Beaucoup de pédagogues et de parents critiquent cette façon d’agir. Selon eux, ces évaluations nécessitent autant de gros investissement de temps et d’énergie qu’un examen national. Elles reproduisent le même état d’esprit auprès des élèves candidats (aux examens) et des parents : pression, stress, angoisse…

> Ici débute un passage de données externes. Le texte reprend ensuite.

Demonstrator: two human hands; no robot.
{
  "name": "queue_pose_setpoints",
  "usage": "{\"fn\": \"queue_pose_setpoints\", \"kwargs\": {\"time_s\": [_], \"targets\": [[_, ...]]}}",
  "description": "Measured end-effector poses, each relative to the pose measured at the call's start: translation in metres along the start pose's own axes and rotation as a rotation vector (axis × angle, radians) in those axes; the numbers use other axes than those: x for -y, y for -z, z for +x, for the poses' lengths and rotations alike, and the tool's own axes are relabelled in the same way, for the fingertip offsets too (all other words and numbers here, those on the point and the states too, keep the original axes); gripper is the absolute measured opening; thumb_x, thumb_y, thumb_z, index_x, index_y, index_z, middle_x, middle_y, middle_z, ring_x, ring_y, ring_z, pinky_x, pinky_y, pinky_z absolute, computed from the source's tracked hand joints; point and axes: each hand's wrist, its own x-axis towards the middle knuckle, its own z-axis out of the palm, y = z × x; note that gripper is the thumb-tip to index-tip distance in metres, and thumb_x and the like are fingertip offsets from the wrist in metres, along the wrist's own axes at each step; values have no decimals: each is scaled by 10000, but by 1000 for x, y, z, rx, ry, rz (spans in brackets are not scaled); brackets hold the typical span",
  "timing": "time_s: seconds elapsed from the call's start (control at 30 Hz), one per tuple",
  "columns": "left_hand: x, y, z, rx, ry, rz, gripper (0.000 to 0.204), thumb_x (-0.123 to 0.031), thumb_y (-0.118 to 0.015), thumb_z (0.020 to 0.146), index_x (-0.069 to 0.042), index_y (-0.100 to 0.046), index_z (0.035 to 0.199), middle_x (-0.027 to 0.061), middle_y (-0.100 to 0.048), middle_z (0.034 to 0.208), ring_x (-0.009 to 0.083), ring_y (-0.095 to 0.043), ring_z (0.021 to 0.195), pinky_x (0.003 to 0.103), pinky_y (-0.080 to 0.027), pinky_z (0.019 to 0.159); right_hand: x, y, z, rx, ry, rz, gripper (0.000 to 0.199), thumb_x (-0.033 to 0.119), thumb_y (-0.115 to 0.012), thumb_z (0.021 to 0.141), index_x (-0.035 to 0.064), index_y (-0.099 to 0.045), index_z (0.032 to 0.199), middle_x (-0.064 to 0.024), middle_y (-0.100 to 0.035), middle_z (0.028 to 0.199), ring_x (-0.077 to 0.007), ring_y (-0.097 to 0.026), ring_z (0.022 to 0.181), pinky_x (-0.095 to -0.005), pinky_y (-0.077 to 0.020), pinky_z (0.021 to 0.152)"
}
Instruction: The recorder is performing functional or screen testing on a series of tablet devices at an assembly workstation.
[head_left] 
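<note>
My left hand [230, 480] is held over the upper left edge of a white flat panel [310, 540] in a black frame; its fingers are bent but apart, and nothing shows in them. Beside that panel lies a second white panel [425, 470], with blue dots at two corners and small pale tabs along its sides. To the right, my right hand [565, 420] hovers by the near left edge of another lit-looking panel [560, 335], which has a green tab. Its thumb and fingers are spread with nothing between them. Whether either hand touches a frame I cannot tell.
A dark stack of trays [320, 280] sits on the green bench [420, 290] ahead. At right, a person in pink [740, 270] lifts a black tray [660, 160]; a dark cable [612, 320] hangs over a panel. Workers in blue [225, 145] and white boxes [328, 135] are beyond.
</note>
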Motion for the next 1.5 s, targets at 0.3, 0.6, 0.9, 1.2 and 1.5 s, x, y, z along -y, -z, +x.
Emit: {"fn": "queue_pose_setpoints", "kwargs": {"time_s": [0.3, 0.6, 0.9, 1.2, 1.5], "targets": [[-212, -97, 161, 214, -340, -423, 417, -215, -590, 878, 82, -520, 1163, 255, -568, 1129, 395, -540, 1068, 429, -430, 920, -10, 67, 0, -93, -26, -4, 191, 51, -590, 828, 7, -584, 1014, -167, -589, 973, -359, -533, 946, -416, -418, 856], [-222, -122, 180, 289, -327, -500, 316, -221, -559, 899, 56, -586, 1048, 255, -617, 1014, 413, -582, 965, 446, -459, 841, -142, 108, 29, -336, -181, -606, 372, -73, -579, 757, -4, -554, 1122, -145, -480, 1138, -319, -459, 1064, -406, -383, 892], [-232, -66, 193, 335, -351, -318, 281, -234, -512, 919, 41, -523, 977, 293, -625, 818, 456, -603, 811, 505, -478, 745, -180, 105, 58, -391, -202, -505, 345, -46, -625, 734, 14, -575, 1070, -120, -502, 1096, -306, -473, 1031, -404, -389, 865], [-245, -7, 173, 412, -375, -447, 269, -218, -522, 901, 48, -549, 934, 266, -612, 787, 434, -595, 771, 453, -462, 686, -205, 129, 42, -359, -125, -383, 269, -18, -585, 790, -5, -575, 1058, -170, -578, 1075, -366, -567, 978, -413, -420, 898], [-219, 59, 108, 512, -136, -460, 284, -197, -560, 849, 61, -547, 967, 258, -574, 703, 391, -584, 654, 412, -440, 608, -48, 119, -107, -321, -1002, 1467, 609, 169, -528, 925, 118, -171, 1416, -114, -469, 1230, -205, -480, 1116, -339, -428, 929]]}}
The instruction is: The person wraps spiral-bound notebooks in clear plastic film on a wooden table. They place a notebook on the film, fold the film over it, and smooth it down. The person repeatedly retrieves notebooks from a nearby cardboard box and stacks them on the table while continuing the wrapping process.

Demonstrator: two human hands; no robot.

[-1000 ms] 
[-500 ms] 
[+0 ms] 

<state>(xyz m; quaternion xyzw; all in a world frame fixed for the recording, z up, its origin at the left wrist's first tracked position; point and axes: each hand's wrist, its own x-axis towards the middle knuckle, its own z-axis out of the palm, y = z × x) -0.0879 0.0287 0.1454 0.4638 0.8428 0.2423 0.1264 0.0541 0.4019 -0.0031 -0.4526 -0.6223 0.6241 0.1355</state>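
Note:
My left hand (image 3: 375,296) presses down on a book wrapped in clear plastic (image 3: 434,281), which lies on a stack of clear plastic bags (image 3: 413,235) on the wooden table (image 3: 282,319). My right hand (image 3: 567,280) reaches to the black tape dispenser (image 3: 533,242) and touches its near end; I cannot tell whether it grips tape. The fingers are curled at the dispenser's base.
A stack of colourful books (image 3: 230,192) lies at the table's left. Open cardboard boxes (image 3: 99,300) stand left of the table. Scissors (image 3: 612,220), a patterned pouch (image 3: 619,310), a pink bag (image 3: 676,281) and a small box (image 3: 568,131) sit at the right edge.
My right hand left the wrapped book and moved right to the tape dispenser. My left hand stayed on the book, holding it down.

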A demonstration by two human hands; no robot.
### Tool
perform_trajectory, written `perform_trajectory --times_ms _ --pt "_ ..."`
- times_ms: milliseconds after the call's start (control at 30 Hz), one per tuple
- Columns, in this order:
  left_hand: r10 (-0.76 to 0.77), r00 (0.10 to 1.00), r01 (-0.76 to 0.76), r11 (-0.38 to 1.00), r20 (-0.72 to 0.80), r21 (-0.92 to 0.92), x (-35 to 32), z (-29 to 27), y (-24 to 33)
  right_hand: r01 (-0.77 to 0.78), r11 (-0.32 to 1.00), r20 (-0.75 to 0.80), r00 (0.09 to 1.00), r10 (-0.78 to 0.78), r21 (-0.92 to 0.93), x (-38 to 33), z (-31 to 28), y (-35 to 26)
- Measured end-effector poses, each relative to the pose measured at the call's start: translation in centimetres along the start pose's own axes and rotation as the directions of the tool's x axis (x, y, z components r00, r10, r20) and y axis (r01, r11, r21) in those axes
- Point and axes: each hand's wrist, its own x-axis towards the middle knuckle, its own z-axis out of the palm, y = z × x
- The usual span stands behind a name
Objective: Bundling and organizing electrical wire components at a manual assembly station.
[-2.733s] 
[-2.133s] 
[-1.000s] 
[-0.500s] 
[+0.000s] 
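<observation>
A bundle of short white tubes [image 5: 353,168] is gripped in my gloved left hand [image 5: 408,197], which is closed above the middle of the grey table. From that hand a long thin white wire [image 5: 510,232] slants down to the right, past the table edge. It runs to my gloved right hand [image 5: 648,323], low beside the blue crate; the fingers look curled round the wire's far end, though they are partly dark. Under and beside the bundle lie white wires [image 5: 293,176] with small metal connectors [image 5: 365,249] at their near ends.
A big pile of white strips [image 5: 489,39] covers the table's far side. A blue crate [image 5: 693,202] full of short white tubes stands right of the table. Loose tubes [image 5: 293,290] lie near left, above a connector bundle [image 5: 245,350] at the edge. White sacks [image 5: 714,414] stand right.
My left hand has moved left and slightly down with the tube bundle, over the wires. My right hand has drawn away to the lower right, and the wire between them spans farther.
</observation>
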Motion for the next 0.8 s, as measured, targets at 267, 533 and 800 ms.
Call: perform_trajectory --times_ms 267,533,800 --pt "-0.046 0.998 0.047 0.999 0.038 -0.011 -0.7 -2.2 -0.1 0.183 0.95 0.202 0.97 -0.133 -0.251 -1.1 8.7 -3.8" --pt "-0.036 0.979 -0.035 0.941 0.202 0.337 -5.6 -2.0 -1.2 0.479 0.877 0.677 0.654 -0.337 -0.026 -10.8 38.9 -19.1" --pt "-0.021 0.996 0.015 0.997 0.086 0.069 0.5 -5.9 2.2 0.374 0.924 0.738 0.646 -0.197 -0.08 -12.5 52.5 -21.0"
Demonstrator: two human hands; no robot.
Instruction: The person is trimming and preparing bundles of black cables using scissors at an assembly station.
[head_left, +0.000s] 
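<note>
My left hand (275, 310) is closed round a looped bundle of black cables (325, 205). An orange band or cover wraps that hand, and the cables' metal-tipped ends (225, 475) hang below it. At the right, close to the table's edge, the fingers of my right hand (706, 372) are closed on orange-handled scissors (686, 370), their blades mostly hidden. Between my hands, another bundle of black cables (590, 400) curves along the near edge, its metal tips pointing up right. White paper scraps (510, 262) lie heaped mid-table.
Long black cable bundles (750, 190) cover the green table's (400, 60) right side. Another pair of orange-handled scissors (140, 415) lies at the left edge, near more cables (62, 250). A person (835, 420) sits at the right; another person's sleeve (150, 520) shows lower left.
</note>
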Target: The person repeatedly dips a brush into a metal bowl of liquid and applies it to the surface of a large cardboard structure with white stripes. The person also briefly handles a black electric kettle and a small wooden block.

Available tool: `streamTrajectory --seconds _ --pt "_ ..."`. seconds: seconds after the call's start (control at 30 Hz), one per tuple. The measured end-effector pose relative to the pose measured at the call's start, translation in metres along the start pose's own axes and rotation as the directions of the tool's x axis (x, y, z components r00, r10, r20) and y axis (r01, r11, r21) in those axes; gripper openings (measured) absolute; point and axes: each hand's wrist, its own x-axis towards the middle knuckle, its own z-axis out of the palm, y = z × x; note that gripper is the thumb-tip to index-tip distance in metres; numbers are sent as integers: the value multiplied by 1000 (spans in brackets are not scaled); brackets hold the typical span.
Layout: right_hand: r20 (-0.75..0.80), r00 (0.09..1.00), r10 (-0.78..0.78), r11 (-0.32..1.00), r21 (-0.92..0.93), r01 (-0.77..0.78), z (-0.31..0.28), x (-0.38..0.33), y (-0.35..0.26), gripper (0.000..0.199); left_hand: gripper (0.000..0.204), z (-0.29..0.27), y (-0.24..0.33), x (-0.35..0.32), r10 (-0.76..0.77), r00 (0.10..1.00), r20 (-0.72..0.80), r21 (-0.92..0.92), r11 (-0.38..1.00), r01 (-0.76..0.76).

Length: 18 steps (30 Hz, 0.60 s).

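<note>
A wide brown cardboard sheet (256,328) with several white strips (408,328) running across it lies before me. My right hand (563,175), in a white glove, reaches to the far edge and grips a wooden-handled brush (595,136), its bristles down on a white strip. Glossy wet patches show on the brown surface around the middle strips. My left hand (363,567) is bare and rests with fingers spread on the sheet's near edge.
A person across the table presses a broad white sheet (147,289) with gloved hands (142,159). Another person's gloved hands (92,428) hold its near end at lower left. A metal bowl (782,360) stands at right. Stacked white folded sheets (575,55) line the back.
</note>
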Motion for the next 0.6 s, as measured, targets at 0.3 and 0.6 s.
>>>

Et ces critiques sont fondées ! Pour la simple raison que le système scolaire français actuel n’arrive pas à se débarrasser du logiciel «inégalitariste» créé par l’aristocratie au XIXe siècle : former une vraie élite minoritaire au détriment d’une majorité avec un niveau moyen par rapport aux normes internationales. Ce système scolaire français inégalitaire se retrouve débusqué autant par ces évaluations diagnostiques nationales que par les évaluations internationales où la France décroche la dernière place en Europe. En septembre 2022, les TV de ce pays diffusent et commentent des rapports officiels qui mentionnent la faiblesse des performances des élèves qui entrent en 1re année de collège «jusqu’à 25% d’entre eux ne savent ni lire ni calculer». Tout comme dans les pays qui imitent le système scolaire français, les évaluations nationales, telles qu’elles sont gérées, ainsi que les examens scolaires passent sous silence un des fondamentaux de la pédagogie moderne : l’évaluation est un acte pédagogique intimement lié aux apprentissages… quotidiens. C’est de la sorte que l’enseignant pourra connaître au mieux ses élèves, les remettre à niveau si besoin — et ainsi traquer les germes de l’échec scolaire. Ne pas les laisser (ces germes) s’accumuler jusqu’à la fin du trimestre ou à la fin du cycle : là, il sera trop tard pour la majorité des élèves en difficulté. Seulement, l’évaluation/acte quotidien ne peut se déployer que dans une stratégie pédagogique alimentée par les progrès de la psychologie, de la pédagogie novatrice, de la chronobiologie et des neurosciences. En somme, cela revient à mettre à plat le logiciel pédagogique source d’échec scolaire. Ce changement de logiciel ou de paradigme s’avère vital pour l’avenir de notre école, de notre université… de notre société.
P.S : En plus du diplôme pour les lauréats de cette évaluation des acquis, le ministère de l’Éducation nationale algérien va délivrer «un carnet de santé pédagogique» (sic !!). Un carnet, synthèse de l’évaluation des acquis, est une bonne idée, mais pourquoi le qualifier de santé pédagogique ? Ceux qui auraient échoué seraient-ils des élèves en mauvaise santé… pédagogique?
* PISA = Programme international du suivi des acquis des élèves.
TIMSS = Évaluation internationale des compétences en mathématiques et en sciences. Elle se tient tous les 4 ans et les pays s’inscrivent pour y faire participer leurs élèves (fin de 4e année primaire).
A. T. 




mais pourquoi allez chercher ailleur alors que nous avons des savents et des chercheurs tels benbadis et benabi!!!!!!!!!!!!!!!!!!!!!!!!!!!!!!!!!!!!!!!!!!!!!!!!!!!!!!!!!!!!!!!!!!!!!!!!!!!!!!!!!!!!!!!!!!!!!!!!!!!!!!!!!!!!!!!!!!!!!!!!!!!!!!!!!!!!!!!!!!!!!!!!!!!